▶ [What is needed]: Check every line below for the string "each", and copy the lines that contain it.

▶ [Input data]:
▼▼▼

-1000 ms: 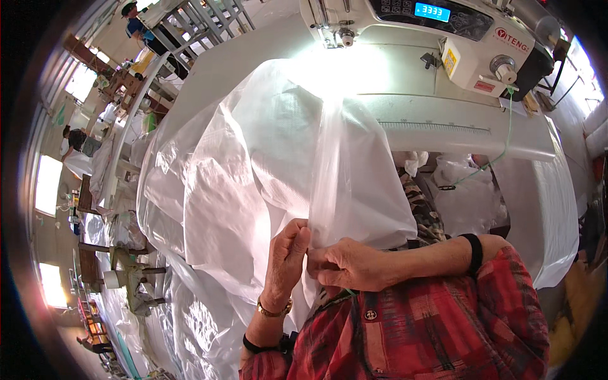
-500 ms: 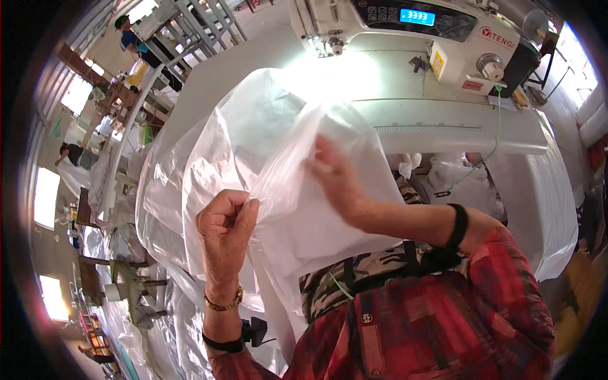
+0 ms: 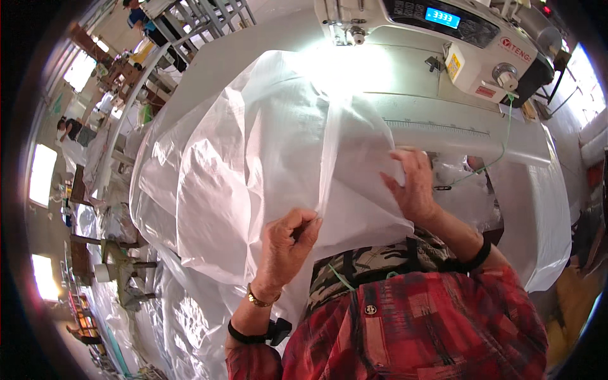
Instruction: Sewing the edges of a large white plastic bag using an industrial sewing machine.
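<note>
A large sheet of translucent white plastic point(image 3: 278, 139) spreads over the sewing table and hangs down toward my lap. My left hand point(image 3: 289, 244) pinches the near end of a folded strip in it, which runs up toward the bright light under the sewing machine point(image 3: 437, 38). My right hand point(image 3: 411, 183) is at the sheet's right edge, its fingers apart and curved, holding nothing. The machine's needle area is washed out by glare.
A green cord point(image 3: 508, 126) dangles from the machine, ending near a small dark clip. A ruler strip point(image 3: 437, 128) lies along the table's front. More plastic sheeting lies at left, near a wooden stool point(image 3: 120, 275). Two people are farther off at left.
My left hand has moved right, keeping its pinch on the plastic and straightening the folded strip. My right hand has swept right, away from the strip, toward the sheet's right edge.
</note>
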### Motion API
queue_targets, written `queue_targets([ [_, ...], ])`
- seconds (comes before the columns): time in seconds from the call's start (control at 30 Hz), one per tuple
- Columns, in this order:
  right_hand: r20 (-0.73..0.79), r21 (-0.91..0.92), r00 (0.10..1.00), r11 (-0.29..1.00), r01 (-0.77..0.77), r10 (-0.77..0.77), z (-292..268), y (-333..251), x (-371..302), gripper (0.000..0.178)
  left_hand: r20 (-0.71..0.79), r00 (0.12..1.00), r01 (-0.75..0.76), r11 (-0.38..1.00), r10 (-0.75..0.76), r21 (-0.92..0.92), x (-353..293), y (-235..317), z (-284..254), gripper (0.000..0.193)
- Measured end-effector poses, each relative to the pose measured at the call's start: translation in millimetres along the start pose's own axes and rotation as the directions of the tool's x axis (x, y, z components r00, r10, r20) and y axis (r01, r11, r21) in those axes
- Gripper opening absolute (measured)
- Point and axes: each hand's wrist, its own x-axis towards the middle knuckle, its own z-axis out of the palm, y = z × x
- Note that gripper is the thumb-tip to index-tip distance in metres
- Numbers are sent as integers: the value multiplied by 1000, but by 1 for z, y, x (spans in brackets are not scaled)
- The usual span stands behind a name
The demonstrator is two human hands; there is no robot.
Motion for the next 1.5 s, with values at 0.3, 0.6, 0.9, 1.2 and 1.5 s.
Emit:
queue_targets([
  [0.3,391,331,885,858,-393,254,-36,-30,-16,16,-34,998,-57,998,57,-7,-3,6,10,10],
  [0.6,572,500,816,823,-270,-80,-64,-87,33,16,29,977,-212,958,211,194,2,12,17,7],
  [0.9,626,560,720,815,-149,-299,-33,-111,5,16,59,998,8,998,-4,-66,-7,1,19,4],
  [1.2,411,687,680,696,207,-608,-9,-113,1,13,-39,998,50,997,-53,-62,-7,-6,1,6],
  [1.5,499,581,863,766,-273,-71,125,-120,80,26,150,981,-164,937,123,308,46,78,-91,9],
])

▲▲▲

▶ [Response to the exercise]:
- Measured end-effector poses, each relative to the pose measured at the call's start: translation in millimetres along the start pose's own axes and rotation as the directions of the tool's x axis (x, y, z components r00, r10, r20) and y axis (r01, r11, r21) in those axes
- Point and axes: each hand's wrist, its own x-axis towards the middle knuckle, its own z-axis out of the palm, y = z × x

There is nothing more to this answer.